I've never been a big fan of rap and hip hop. From a musical standpoint, I've never been all hot on big processed beats, off-key shouts, sleazy keyboard sounds and monotone vocals. While that's not all of what rap and hip hop sounds like, those are the characteristics that I keep hearing with mainstream and underground acts. That kind of rap/hip hop ain't for me, but I'll never say never to it.

So how this pertains to Master P is this: a lot of rappers and hip hoppers like to focus on "the game" instead of the music. Yes, money is nice to have, but flaunting it on MTV Cribs (complete with a larger-than-life painting of yourself in a hallway) is not something I can relate to. Maybe the point is to create a facade that dreams do come true and there's hope. Well, there is always hope, but to dream you will have millions of dollars, millions of fans, nice cars, big houses and lots of jewelry is much like dreaming about winning the lottery. It's important to have goals, but not the kind of aiming for happiness with the acquisition of millions of dollars.

Over the years, I keep hearing about how people don't care about the quality of the music they release. This doesn't just pertain to hip hop: it's in all genres. The intent is to get somebody somewhere to unload a few hard-earned dollars for a CD, DVD or some form of merchandise like a T-shirt. Yes, this makes sense from a business standpoint, but can you really count on this music being timeless? Of course not. Not all music is made from the same source of inspiration, yet it's all documented the same way for the ages. No matter if it's on CD, vinyl, cassette tape or MP3, it's gonna stick around whether you like it or not. Don't believe me? Go to any used record store in the world or check out a site like Half.com. I get the feeling that something like Marvin Gaye's What's Going On is going to last much longer than Master P's Ghetto D.

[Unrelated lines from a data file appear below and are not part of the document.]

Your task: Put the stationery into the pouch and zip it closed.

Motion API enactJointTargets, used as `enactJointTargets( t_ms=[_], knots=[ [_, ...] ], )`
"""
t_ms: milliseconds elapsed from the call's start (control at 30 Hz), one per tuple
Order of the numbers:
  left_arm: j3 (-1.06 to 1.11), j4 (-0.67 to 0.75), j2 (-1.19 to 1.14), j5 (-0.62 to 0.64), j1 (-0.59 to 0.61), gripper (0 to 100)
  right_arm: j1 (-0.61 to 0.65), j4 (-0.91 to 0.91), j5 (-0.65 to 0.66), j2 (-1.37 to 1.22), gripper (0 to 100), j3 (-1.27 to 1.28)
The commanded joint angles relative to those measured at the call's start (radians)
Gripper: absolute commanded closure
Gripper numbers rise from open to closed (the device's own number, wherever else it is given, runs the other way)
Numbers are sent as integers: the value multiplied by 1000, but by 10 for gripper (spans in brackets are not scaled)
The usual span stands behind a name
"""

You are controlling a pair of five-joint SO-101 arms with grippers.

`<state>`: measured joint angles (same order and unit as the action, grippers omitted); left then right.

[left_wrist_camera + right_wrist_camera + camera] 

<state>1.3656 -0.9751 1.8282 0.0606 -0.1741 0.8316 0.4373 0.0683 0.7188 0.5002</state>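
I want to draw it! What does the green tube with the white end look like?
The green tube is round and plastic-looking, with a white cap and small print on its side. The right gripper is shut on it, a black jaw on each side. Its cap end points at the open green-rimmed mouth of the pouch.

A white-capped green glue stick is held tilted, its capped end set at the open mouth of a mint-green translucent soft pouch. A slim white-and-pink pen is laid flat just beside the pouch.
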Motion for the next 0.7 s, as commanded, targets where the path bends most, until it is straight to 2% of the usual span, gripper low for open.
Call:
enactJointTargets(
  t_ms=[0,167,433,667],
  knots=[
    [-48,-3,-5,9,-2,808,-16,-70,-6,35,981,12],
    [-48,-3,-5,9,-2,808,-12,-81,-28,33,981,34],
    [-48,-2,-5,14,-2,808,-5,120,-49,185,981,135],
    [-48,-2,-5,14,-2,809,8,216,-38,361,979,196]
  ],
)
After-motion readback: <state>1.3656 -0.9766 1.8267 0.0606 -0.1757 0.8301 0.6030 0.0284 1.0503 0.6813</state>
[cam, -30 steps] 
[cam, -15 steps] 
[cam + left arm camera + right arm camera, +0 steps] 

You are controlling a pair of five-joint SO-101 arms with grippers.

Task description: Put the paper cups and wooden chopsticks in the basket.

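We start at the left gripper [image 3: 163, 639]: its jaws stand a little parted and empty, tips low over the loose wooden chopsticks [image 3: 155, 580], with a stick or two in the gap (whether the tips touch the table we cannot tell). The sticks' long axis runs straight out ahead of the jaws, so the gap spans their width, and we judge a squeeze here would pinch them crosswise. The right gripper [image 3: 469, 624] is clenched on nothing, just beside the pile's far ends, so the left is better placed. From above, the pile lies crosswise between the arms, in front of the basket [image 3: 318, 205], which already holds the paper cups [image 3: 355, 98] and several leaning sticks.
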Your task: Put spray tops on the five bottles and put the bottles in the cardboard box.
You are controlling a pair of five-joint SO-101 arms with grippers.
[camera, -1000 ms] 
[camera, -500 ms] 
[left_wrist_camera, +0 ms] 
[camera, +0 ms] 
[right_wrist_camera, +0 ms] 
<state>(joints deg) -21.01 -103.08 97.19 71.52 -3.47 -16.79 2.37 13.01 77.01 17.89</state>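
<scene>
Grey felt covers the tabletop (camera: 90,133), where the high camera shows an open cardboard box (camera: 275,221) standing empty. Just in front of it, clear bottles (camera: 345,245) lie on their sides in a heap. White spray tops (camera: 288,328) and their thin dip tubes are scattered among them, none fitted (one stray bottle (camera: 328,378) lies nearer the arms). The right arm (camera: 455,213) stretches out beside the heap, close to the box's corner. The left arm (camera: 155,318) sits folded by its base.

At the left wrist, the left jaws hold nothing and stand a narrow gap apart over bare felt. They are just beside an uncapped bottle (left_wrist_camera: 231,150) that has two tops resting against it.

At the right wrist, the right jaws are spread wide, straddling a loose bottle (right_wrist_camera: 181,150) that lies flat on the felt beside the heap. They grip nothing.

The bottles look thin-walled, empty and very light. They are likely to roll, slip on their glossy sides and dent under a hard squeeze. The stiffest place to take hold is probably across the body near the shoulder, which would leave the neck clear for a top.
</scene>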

Some people want to express themselves however they want to while others want to express themselves so they can make a lot of money. From what I've seen of Master P, the quality of the music was important, but there were other intentions. Building a major empire out of the label, opportunities like acting and playing professional basketball came about. After a few years of not hearing a lot out of him or No Limit, he reappeared on Dancing With the Stars. Proving that he was a weak link from the get-go, the fan vote kept him on the show for a few extra weeks.

I'm no dance critic, but seeing a person shake his wobbly arms and stiff legs around ain't the kind of dancing that is wanted on Dancing With the Stars. The judges hated his performances and I wondered when P was going to get the boot. When that moment finally arrived, it was a blessing.

I don't roll around in joy for this kind of stuff, but when I see a poseur, it's a sense of satisfaction to see his/her limited talent be exposed. Yeah, there were plenty of records sold and millions of dollars thrown around in this case, but when the dust settles, what do you really have to show for it? Looking like a washed-up fool ain't something to aim for.